Restate each of the lines given below, word for word.
++++++++++++++++++++
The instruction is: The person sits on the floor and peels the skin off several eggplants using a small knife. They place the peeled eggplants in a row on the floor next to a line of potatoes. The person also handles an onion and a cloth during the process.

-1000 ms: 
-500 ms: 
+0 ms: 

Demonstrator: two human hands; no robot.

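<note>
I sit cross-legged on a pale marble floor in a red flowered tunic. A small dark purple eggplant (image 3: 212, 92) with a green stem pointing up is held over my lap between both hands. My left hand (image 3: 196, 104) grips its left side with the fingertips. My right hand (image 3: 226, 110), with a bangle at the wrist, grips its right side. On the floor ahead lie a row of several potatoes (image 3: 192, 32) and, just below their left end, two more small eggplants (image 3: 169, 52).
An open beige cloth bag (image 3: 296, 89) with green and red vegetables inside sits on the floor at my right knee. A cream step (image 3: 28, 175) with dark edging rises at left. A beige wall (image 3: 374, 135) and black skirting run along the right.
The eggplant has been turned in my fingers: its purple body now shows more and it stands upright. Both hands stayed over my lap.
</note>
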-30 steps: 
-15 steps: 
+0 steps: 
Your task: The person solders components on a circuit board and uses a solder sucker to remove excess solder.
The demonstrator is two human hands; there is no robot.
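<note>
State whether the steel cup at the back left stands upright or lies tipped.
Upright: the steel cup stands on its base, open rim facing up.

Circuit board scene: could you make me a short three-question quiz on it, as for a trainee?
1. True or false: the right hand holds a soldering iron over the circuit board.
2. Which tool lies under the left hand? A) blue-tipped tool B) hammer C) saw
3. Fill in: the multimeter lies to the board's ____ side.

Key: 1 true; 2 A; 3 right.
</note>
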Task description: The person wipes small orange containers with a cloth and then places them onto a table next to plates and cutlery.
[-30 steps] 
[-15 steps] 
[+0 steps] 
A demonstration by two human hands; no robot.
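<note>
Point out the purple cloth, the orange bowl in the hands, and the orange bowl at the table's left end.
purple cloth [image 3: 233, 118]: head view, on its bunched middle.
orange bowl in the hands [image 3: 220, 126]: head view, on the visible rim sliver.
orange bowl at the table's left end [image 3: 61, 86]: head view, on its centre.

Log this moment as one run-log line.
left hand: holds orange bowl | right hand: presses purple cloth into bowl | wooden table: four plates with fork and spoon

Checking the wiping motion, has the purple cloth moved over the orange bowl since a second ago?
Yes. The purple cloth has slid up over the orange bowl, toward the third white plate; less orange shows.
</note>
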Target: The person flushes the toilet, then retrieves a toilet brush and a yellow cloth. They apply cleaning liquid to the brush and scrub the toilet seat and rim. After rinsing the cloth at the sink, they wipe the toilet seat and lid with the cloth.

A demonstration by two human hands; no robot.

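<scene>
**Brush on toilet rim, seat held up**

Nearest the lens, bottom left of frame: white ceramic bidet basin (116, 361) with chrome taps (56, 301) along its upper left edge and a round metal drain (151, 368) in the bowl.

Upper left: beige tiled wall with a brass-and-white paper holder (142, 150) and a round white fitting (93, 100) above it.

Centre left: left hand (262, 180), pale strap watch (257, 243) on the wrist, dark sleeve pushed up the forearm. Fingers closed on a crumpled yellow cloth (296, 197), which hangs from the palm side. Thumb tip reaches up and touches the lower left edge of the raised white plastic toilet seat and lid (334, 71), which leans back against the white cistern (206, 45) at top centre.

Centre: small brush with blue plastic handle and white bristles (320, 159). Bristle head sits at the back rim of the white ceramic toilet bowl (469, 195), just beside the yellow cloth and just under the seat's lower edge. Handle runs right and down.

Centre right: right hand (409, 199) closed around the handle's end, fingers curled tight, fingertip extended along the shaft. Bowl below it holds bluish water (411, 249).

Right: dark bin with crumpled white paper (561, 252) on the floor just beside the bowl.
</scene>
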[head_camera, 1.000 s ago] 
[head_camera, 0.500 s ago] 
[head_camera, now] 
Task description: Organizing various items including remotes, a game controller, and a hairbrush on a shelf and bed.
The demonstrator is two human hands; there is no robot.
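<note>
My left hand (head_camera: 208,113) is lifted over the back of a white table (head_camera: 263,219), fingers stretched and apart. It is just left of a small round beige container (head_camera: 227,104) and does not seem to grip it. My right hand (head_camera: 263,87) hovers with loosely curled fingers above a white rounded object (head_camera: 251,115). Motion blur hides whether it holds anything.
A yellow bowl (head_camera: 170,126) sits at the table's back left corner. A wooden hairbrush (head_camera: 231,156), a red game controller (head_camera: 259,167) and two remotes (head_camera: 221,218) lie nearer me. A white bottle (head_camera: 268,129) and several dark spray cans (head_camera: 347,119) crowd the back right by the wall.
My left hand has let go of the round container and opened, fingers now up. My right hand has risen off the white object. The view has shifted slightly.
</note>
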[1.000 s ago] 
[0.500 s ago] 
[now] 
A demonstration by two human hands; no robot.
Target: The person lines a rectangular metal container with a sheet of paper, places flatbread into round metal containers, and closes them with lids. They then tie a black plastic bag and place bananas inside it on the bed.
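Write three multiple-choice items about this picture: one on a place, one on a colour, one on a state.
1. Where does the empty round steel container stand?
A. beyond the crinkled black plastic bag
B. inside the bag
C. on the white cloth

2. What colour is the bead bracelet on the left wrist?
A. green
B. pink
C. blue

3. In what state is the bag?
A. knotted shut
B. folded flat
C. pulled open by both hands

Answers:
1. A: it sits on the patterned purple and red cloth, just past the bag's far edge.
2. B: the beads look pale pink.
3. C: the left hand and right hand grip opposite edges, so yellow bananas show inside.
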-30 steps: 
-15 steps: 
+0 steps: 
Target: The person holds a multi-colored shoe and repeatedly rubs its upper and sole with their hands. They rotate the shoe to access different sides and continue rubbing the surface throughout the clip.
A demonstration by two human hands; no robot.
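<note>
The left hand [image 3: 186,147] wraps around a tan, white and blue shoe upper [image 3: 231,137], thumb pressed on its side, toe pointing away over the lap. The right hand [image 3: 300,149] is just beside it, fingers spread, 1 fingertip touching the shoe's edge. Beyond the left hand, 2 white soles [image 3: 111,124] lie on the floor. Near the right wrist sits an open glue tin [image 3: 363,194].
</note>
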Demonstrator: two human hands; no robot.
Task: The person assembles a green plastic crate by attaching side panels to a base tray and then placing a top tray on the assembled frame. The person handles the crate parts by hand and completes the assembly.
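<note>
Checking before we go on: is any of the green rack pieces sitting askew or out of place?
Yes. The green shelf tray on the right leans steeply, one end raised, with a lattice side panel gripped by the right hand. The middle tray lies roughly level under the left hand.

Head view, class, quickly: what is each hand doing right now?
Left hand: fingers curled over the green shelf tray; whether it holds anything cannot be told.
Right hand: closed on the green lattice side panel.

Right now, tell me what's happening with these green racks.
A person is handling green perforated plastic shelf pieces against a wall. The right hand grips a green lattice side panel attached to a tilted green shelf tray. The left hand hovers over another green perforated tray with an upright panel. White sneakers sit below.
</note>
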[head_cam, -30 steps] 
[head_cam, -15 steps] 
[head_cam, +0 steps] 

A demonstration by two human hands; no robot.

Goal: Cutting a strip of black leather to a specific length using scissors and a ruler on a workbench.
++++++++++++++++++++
* Result for this exercise *
The instruction is: The person sits on the floor and peels the skin off several eggplants using a small knife. They place the peeled eggplants in a row on the floor next to a line of potatoes. The person also handles an onion and a cloth during the process.

-1000 ms: 
-500 ms: 
+0 ms: 

Demonstrator: two human hands; no robot.

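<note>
I sit cross-legged on a pale marble floor in a red flowered tunic. A small dark purple eggplant (image 3: 212, 92) with a green stem pointing up is held over my lap between both hands. My left hand (image 3: 196, 104) grips its left side with the fingertips. My right hand (image 3: 226, 110), with a bangle at the wrist, grips its right side. On the floor ahead lie a row of several potatoes (image 3: 192, 32) and, just below their left end, two more small eggplants (image 3: 169, 52).
An open beige cloth bag (image 3: 296, 89) with green and red vegetables inside sits on the floor at my right knee. A cream step (image 3: 28, 175) with dark edging rises at left. A beige wall (image 3: 374, 135) and black skirting run along the right.
The eggplant has been turned in my fingers: its purple body now shows more and it stands upright. Both hands stayed over my lap.
</note>
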-30 steps: 
-15 steps: 
+0 steps: 
Your task: The person solders components on a circuit board and uses a solder sucker to remove excess solder.
The demonstrator is two human hands; there is no robot.
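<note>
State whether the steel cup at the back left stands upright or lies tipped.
Upright: the steel cup stands on its base, open rim facing up.

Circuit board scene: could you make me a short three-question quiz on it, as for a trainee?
1. True or false: the right hand holds a soldering iron over the circuit board.
2. Which tool lies under the left hand? A) blue-tipped tool B) hammer C) saw
3. Fill in: the multimeter lies to the board's ____ side.

Key: 1 true; 2 A; 3 right.
</note>
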Task description: The person wipes small orange containers with a cloth and then places them onto a table next to plates and cutlery.
[-30 steps] 
[-15 steps] 
[+0 steps] 
A demonstration by two human hands; no robot.
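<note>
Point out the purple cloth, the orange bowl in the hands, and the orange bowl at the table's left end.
purple cloth [image 3: 233, 118]: head view, on its bunched middle.
orange bowl in the hands [image 3: 220, 126]: head view, on the visible rim sliver.
orange bowl at the table's left end [image 3: 61, 86]: head view, on its centre.

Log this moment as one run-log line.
left hand: holds orange bowl | right hand: presses purple cloth into bowl | wooden table: four plates with fork and spoon

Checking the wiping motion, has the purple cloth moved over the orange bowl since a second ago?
Yes. The purple cloth has slid up over the orange bowl, toward the third white plate; less orange shows.
</note>
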Target: The person flushes the toilet, then retrieves a toilet brush and a yellow cloth. They apply cleaning liquid to the brush and scrub the toilet seat and rim. After rinsing the cloth at the sink, they wipe the toilet seat and lid with the cloth.

A demonstration by two human hands; no robot.

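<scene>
**Brush on toilet rim, seat held up**

Nearest the lens, bottom left of frame: white ceramic bidet basin (116, 361) with chrome taps (56, 301) along its upper left edge and a round metal drain (151, 368) in the bowl.

Upper left: beige tiled wall with a brass-and-white paper holder (142, 150) and a round white fitting (93, 100) above it.

Centre left: left hand (262, 180), pale strap watch (257, 243) on the wrist, dark sleeve pushed up the forearm. Fingers closed on a crumpled yellow cloth (296, 197), which hangs from the palm side. Thumb tip reaches up and touches the lower left edge of the raised white plastic toilet seat and lid (334, 71), which leans back against the white cistern (206, 45) at top centre.

Centre: small brush with blue plastic handle and white bristles (320, 159). Bristle head sits at the back rim of the white ceramic toilet bowl (469, 195), just beside the yellow cloth and just under the seat's lower edge. Handle runs right and down.

Centre right: right hand (409, 199) closed around the handle's end, fingers curled tight, fingertip extended along the shaft. Bowl below it holds bluish water (411, 249).

Right: dark bin with crumpled white paper (561, 252) on the floor just beside the bowl.
</scene>
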[head_camera, 1.000 s ago] 
[head_camera, 0.500 s ago] 
[head_camera, now] 
Task description: Organizing various items including remotes, a game controller, and a hairbrush on a shelf and bed.
The demonstrator is two human hands; there is no robot.
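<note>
My left hand (head_camera: 208,113) is lifted over the back of a white table (head_camera: 263,219), fingers stretched and apart. It is just left of a small round beige container (head_camera: 227,104) and does not seem to grip it. My right hand (head_camera: 263,87) hovers with loosely curled fingers above a white rounded object (head_camera: 251,115). Motion blur hides whether it holds anything.
A yellow bowl (head_camera: 170,126) sits at the table's back left corner. A wooden hairbrush (head_camera: 231,156), a red game controller (head_camera: 259,167) and two remotes (head_camera: 221,218) lie nearer me. A white bottle (head_camera: 268,129) and several dark spray cans (head_camera: 347,119) crowd the back right by the wall.
My left hand has let go of the round container and opened, fingers now up. My right hand has risen off the white object. The view has shifted slightly.
</note>
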[1.000 s ago] 
[0.500 s ago] 
[now] 
A demonstration by two human hands; no robot.
Target: The person lines a rectangular metal container with a sheet of paper, places flatbread into round metal containers, and closes them with lids. They then tie a black plastic bag and place bananas inside it on the bed.
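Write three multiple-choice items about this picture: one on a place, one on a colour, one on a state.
1. Where does the empty round steel container stand?
A. beyond the crinkled black plastic bag
B. inside the bag
C. on the white cloth

2. What colour is the bead bracelet on the left wrist?
A. green
B. pink
C. blue

3. In what state is the bag?
A. knotted shut
B. folded flat
C. pulled open by both hands

Answers:
1. A: it sits on the patterned purple and red cloth, just past the bag's far edge.
2. B: the beads look pale pink.
3. C: the left hand and right hand grip opposite edges, so yellow bananas show inside.
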-30 steps: 
-15 steps: 
+0 steps: 
Target: The person holds a multi-colored shoe and repeatedly rubs its upper and sole with their hands. They rotate the shoe to access different sides and continue rubbing the surface throughout the clip.
A demonstration by two human hands; no robot.
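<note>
The left hand [image 3: 186,147] wraps around a tan, white and blue shoe upper [image 3: 231,137], thumb pressed on its side, toe pointing away over the lap. The right hand [image 3: 300,149] is just beside it, fingers spread, 1 fingertip touching the shoe's edge. Beyond the left hand, 2 white soles [image 3: 111,124] lie on the floor. Near the right wrist sits an open glue tin [image 3: 363,194].
</note>
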Demonstrator: two human hands; no robot.
Task: The person assembles a green plastic crate by attaching side panels to a base tray and then placing a top tray on the assembled frame. The person handles the crate parts by hand and completes the assembly.
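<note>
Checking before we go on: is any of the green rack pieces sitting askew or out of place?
Yes. The green shelf tray on the right leans steeply, one end raised, with a lattice side panel gripped by the right hand. The middle tray lies roughly level under the left hand.

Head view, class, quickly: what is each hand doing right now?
Left hand: fingers curled over the green shelf tray; whether it holds anything cannot be told.
Right hand: closed on the green lattice side panel.

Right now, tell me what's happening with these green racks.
A person is handling green perforated plastic shelf pieces against a wall. The right hand grips a green lattice side panel attached to a tilted green shelf tray. The left hand hovers over another green perforated tray with an upright panel. White sneakers sit below.
</note>
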[head_cam, -30 steps] 
[head_cam, -15 steps] 
[head_cam, +0 steps] 

A demonstration by two human hands; no robot.

Goal: Cutting a strip of black leather to a specific length using scissors and a ruler on a workbench.

What is written here forms the complete answer.